The strategy of the US-American dynasts includes close ties with brethren in three junior partner countries. One, now very wobbly, is Britain.  A second one is Germany, whose power is based on autos (VW, Daimler, Quandt), chemicals (Bayer, BASF), weapons (Rheinmetall, Heckler & Koch) and the Deutsche Bank. It too is threatened economically; that not too mysterious pipeline explosion in the Baltic was a hard blow (strangely forgotten by the media!). But the ambitions of its ill-reputed class live on to ensure dominance in Europea and continued eastward expansion.

Third of all, currently most tragically expanding, is Israel which, though small geographically, considers itself nobody’s junior partner. The pictures and reports are so appalling, the excuses and defense of its mass murder so terribly out of proportion to the event which unleased it, bloody as it was (though many relevant questions are as yet unanswered), that I can only wonder if those still upholding a Netanyahu, or generals who demand death for all Palestinian “human animals,” even have a heart. Or if they have ever grasped the full meaning of the words “Never again!” – which apply to all human beings, yes, also to Palestinians.

I cannot refrain from quoting Joe  Biden here. After the Uvalde tragedy in May 2022, when 19 children were killed, he said in moving tones: “There are parents who will never see their child again…To lose a child is like having a piece of your soul ripped away… It’s a feeling shared by the siblings, and the grandparents, and their family members, and the community that’s left behind…Why are we willing to live with this carnage? Why do we keep letting this happen? Where in God’s name is our backbone to have the courage to deal with it and stand up to the lobbies?”

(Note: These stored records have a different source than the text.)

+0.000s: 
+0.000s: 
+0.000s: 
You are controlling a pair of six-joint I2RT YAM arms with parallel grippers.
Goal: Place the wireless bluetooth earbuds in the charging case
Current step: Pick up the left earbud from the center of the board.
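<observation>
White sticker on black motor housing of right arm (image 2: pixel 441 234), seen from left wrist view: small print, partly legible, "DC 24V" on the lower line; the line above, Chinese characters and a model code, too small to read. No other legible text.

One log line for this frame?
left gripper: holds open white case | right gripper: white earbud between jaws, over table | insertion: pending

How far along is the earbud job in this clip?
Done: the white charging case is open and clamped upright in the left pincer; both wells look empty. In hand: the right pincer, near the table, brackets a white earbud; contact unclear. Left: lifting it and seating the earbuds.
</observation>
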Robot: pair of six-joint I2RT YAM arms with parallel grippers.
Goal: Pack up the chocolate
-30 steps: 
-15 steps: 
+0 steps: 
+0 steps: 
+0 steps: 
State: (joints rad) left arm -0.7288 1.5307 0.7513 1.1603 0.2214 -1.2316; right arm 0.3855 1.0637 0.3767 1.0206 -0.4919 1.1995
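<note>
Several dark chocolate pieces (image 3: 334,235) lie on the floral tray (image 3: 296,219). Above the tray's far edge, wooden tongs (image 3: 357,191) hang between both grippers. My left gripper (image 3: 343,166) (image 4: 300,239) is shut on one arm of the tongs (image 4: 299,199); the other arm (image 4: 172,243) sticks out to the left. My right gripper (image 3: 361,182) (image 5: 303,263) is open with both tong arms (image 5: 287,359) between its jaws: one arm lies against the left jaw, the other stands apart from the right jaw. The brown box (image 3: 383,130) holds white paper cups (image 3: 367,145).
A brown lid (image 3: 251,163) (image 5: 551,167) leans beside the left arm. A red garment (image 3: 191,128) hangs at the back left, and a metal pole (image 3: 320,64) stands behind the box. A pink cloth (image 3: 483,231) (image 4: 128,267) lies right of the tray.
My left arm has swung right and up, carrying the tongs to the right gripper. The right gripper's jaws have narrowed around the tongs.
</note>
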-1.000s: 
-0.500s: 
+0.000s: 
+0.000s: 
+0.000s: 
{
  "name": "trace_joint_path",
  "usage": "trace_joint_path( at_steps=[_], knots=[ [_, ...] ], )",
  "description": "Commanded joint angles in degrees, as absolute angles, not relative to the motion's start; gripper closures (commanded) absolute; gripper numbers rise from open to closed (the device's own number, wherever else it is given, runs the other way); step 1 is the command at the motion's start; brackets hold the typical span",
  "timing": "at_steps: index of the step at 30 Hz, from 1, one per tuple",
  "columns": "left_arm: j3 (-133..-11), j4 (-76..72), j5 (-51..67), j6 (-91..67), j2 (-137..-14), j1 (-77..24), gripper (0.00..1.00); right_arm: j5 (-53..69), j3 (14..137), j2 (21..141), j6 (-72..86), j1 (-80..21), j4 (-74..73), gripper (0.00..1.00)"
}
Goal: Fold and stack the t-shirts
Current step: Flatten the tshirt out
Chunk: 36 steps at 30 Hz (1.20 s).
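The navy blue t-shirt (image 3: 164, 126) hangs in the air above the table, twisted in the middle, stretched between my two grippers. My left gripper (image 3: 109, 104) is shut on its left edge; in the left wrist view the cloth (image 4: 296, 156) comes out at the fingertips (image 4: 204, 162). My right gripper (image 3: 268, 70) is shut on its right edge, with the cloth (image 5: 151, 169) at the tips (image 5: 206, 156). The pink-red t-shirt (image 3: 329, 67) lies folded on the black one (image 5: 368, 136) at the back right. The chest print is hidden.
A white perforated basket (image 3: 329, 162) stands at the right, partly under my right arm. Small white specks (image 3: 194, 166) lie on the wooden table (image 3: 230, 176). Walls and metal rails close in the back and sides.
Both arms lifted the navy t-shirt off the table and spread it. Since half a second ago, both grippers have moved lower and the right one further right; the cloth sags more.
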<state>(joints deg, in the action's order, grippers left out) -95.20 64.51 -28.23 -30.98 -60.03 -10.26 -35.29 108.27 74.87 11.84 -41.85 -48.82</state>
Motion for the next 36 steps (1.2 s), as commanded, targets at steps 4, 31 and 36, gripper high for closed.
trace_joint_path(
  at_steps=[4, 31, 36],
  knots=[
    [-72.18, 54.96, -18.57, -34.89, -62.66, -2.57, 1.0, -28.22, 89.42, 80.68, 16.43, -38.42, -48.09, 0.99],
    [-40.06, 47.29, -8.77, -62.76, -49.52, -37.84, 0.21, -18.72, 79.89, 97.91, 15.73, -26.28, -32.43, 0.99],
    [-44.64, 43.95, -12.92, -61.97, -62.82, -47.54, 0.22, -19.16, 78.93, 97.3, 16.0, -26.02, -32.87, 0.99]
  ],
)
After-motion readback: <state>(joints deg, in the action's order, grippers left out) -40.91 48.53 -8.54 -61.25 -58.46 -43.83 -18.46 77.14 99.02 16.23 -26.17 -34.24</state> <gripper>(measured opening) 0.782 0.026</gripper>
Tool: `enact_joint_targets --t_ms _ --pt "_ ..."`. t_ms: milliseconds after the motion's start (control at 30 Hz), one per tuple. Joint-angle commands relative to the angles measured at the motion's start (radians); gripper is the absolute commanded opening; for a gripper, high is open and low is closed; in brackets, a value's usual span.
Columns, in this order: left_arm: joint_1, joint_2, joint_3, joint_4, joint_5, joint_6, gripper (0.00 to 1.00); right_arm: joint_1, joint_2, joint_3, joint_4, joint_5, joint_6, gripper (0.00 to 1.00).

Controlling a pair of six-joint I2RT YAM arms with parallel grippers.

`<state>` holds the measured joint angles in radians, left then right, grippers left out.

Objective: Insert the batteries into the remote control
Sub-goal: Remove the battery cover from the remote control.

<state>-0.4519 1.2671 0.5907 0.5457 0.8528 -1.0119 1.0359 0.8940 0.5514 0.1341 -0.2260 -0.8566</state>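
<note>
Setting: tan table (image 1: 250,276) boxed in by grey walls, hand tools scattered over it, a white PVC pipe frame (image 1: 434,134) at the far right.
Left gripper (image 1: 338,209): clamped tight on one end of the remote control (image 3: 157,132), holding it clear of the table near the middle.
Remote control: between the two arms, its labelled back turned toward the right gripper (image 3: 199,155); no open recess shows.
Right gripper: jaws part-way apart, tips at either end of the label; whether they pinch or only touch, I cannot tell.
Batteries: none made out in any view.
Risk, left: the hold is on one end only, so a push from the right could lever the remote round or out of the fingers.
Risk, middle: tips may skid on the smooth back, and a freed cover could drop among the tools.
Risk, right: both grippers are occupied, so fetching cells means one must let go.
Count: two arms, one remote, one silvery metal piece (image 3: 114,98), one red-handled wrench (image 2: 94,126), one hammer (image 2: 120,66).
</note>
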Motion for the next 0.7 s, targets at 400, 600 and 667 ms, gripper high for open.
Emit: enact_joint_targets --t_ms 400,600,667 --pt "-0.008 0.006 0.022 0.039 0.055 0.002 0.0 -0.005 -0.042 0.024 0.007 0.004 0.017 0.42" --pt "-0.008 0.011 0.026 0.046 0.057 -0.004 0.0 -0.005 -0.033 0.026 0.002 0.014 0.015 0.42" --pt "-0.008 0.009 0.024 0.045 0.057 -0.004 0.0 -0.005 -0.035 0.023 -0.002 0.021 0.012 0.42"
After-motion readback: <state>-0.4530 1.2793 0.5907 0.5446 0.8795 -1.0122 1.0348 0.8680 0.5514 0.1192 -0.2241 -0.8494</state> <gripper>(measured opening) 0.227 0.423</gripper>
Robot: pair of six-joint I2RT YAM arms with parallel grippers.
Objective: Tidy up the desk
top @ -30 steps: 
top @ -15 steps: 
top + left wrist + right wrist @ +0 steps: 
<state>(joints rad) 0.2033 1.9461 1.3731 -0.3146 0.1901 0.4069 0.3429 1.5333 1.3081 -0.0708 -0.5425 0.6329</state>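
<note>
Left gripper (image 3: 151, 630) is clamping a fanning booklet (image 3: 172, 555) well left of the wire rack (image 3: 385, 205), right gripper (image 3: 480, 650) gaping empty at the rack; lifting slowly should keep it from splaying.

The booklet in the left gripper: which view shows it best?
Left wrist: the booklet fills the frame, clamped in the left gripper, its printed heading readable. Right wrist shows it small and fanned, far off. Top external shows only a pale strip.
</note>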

But after five weeks of Israel’s bombing of Gaza, the director-general of the World Health Organization already reported that children were being killed at an average rate of six per hour…Nowhere and no one is safe.” In December you voiced worries about “indiscriminate bombing”. There are rumors you urge Netanyahu to avoid hurting civilians. But despite any misgivings or admonishments, the USA has been sending, among many other items, thousands of 2000-pound bombs to ‘Israel, described in the NYT as “one of the most destructive munitions in Western military arsenals…a weapon that unleashes a blast wave and metal fragments thousands of feet in every direction.” By mid-January an estimated 24,100 Palestinians had been killed in Gaza, about 70% of them children. 60,834 Palestinians were listed as injured, with an uncounted number buried under rubble.” I wonder how many took part in the October 7 raid.

About a hundred courageous journalists have been killed in Gaza, mostly purposefully by well-aimed Israeli bullets or missiles.